#### Your goal:
Check each line of the records below for the word "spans" and copy those where it appears.

#### Data to examine:

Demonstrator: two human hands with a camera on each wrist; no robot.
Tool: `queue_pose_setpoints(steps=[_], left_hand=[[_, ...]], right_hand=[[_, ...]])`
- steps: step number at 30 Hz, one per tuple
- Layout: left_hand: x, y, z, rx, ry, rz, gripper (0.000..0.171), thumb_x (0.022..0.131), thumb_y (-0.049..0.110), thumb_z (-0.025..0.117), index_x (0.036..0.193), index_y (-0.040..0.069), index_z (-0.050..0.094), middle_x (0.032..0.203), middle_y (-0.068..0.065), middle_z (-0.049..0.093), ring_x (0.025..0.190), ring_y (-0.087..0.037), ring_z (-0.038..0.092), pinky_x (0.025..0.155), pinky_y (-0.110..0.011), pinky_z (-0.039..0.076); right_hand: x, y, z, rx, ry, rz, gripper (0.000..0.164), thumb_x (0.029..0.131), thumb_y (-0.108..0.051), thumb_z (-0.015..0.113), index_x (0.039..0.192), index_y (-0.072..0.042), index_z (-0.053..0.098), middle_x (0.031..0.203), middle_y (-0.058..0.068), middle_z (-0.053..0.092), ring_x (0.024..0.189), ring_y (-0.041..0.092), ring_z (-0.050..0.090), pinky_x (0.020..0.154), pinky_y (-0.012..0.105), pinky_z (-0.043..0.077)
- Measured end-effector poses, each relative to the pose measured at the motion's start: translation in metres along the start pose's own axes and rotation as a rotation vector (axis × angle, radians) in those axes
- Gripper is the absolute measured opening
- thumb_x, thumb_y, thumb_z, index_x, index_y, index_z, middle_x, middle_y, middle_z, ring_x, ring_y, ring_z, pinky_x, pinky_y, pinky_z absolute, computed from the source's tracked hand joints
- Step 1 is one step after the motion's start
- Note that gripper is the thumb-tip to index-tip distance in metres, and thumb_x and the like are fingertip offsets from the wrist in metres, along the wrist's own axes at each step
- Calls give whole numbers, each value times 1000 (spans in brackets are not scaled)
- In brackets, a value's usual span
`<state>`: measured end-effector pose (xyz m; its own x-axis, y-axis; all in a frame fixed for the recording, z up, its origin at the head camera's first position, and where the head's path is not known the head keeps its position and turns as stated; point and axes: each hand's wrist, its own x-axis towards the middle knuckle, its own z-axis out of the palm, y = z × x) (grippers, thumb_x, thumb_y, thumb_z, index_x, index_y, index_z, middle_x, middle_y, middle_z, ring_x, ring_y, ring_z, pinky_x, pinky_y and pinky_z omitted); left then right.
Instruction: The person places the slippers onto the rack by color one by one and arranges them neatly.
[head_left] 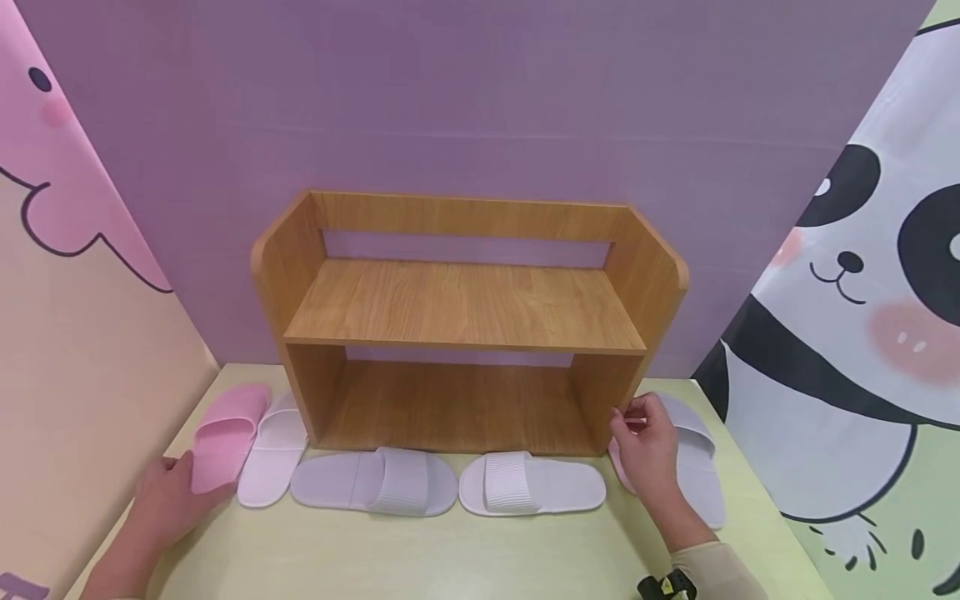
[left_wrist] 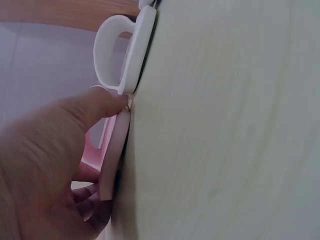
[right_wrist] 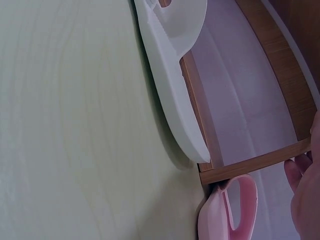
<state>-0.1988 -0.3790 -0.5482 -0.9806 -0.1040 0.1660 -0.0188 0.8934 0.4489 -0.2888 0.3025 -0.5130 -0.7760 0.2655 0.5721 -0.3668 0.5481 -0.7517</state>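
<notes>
At the left, a pink slipper (head_left: 238, 408) lies beside a white slipper (head_left: 273, 467). My left hand (head_left: 168, 504) holds the pink slipper near its heel; in the left wrist view the thumb (left_wrist: 112, 104) is at one edge and the fingers at the other. A two-tier wooden shelf (head_left: 465, 304) stands upright in the middle. With thumb and fingers on either side, my right hand (head_left: 651, 450) pinches the front edge of its right side panel (right_wrist: 250, 167). Below that hand lies another pink slipper (right_wrist: 214, 215), mostly hidden in the head view.
In front of the shelf, a lavender slipper (head_left: 330, 482) and a white ribbed slipper (head_left: 570, 487) lie sideways on the pale table (head_left: 420, 558). Another lavender slipper (head_left: 697, 483) lies at the right. A purple wall (head_left: 465, 100) rises behind, with cartoon-printed panels on both sides.
</notes>
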Motion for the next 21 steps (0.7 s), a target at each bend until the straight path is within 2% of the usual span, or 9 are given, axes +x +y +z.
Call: queue_pose_setpoints(steps=[7,12,14,16,19,21], left_hand=[[-3,1,-2,-7,-17,-28,85,88,45,86,126,-23,53,111,-40,44,107,-53,47,79,-52,45],[0,-3,0,11,-1,-11,78,86,49,88,119,-16,61,100,-30,58,103,-47,48,74,-46,42],[1,-2,0,31,6,-6,76,86,48,86,117,-17,61,96,-28,63,102,-49,50,75,-49,44],[2,-1,0,35,11,-21,81,86,47,85,122,-21,57,102,-34,62,103,-54,52,78,-56,48],[2,3,-1,11,42,-61,92,84,41,85,132,-27,47,115,-47,48,107,-61,49,84,-67,49],[1,6,-2,-18,88,-84,95,81,36,86,137,-28,43,117,-48,41,107,-64,46,83,-68,48]], right_hand=[[1,0,1,25,13,-30,15,94,13,73,99,5,61,94,16,71,85,8,64,77,9,51],[0,-2,0,29,28,-51,16,93,12,75,99,4,63,94,17,71,84,7,63,76,8,50],[0,-2,0,29,30,-52,17,93,12,75,99,4,63,93,16,71,84,7,63,76,8,50],[1,-1,1,25,30,-49,16,93,12,75,100,3,62,94,16,71,84,6,63,77,8,50],[0,0,1,22,23,-37,16,94,12,74,100,4,62,94,15,70,85,6,63,77,8,51],[0,1,1,21,18,-28,15,94,12,73,100,4,61,94,15,70,85,6,63,77,9,51]])
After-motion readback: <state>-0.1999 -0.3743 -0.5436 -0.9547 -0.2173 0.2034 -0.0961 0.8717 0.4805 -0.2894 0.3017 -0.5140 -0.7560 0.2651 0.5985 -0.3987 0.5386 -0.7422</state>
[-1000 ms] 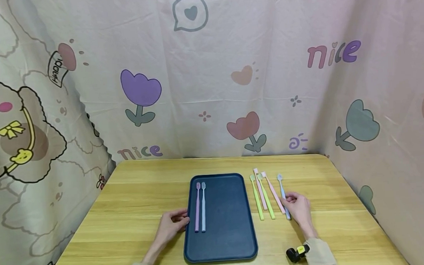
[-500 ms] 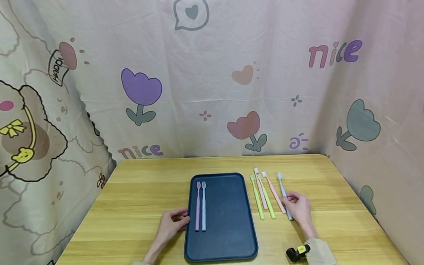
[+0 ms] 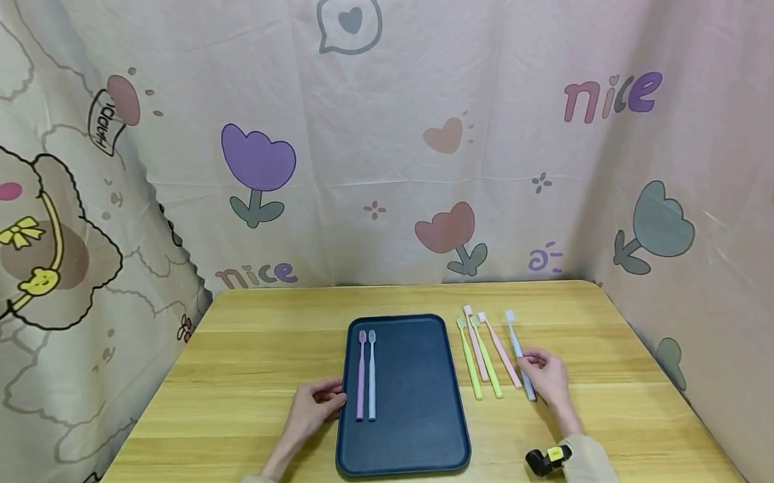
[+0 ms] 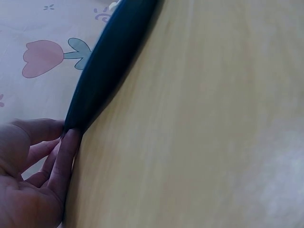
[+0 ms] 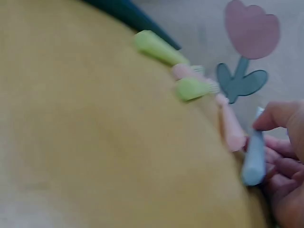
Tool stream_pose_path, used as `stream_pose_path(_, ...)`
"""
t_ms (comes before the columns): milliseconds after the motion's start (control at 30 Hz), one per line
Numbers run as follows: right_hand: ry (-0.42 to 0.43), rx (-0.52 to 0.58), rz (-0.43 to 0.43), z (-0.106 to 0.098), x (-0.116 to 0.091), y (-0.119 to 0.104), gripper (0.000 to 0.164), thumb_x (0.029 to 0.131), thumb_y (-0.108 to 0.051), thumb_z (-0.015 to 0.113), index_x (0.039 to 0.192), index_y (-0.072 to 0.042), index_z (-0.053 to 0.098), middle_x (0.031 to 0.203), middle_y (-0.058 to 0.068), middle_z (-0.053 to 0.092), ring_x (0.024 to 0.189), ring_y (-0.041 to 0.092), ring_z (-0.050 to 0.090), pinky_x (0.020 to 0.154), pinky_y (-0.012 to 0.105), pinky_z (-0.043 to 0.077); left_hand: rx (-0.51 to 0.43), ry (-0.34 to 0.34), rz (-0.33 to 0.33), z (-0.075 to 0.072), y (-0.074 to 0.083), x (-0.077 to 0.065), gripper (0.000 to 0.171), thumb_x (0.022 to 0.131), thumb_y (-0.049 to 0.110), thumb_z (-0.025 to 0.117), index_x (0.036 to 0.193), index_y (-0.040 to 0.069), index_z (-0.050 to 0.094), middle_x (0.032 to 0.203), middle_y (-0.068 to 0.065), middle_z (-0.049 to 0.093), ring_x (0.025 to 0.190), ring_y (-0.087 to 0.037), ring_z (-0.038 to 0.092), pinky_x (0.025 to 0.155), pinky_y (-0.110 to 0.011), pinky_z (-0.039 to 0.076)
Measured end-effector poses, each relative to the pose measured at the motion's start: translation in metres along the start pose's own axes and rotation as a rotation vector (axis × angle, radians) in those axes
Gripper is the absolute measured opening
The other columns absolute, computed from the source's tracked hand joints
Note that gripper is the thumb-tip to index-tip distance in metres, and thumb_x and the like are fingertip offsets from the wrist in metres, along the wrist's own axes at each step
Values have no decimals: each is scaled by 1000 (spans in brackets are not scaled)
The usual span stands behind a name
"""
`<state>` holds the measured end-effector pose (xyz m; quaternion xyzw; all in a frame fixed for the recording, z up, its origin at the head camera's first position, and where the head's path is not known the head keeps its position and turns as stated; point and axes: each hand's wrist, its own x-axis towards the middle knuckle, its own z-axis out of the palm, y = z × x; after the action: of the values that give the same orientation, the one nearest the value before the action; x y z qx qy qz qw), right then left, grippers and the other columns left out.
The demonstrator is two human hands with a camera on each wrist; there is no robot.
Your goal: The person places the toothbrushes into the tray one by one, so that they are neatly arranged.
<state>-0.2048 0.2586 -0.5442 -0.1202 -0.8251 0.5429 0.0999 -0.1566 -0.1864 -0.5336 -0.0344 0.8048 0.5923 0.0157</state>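
A dark blue tray [image 3: 417,444] lies on the table, and my left hand [image 3: 309,413] holds its left rim between thumb and fingers. In the left wrist view the fingertips meet the tray's edge [image 4: 107,61]. On the tray's left part a purple toothbrush [image 3: 360,381] and a light blue toothbrush [image 3: 371,381] lie side by side. Right of the tray, my right hand [image 3: 548,379] pinches a blue toothbrush [image 3: 514,340] by its handle. The right wrist view shows that blue handle [image 5: 255,164] between thumb and fingers, its end tilted toward the camera.
Two green toothbrushes [image 3: 470,368] and two pink toothbrushes [image 3: 503,359] lie between the tray and my right hand, some crossing near their heads. The wooden table [image 3: 254,336] ends at a printed cloth [image 3: 355,126] behind and at both sides.
The blue toothbrush in my right hand has shifted slightly, its head a little farther away and its handle end slightly right. My left hand and the tray stay put.
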Motion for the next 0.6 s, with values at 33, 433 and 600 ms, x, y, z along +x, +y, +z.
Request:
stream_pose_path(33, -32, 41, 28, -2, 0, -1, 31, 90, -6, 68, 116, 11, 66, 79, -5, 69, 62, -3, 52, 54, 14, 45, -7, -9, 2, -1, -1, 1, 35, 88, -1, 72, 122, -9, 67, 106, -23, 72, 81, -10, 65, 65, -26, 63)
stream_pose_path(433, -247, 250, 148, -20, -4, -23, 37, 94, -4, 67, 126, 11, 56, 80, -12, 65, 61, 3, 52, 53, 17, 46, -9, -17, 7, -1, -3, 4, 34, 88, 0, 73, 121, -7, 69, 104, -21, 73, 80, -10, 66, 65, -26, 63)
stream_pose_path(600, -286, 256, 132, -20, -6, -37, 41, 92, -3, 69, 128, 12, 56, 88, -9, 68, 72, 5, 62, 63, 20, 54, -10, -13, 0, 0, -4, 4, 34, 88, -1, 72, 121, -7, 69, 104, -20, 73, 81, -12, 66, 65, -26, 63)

#### Output for this exercise:
- Calls give whole numbers, each value times 1000 (spans in brackets are not scaled)
Values have no decimals: each is scaled by 1000 (spans in brackets are not scaled)

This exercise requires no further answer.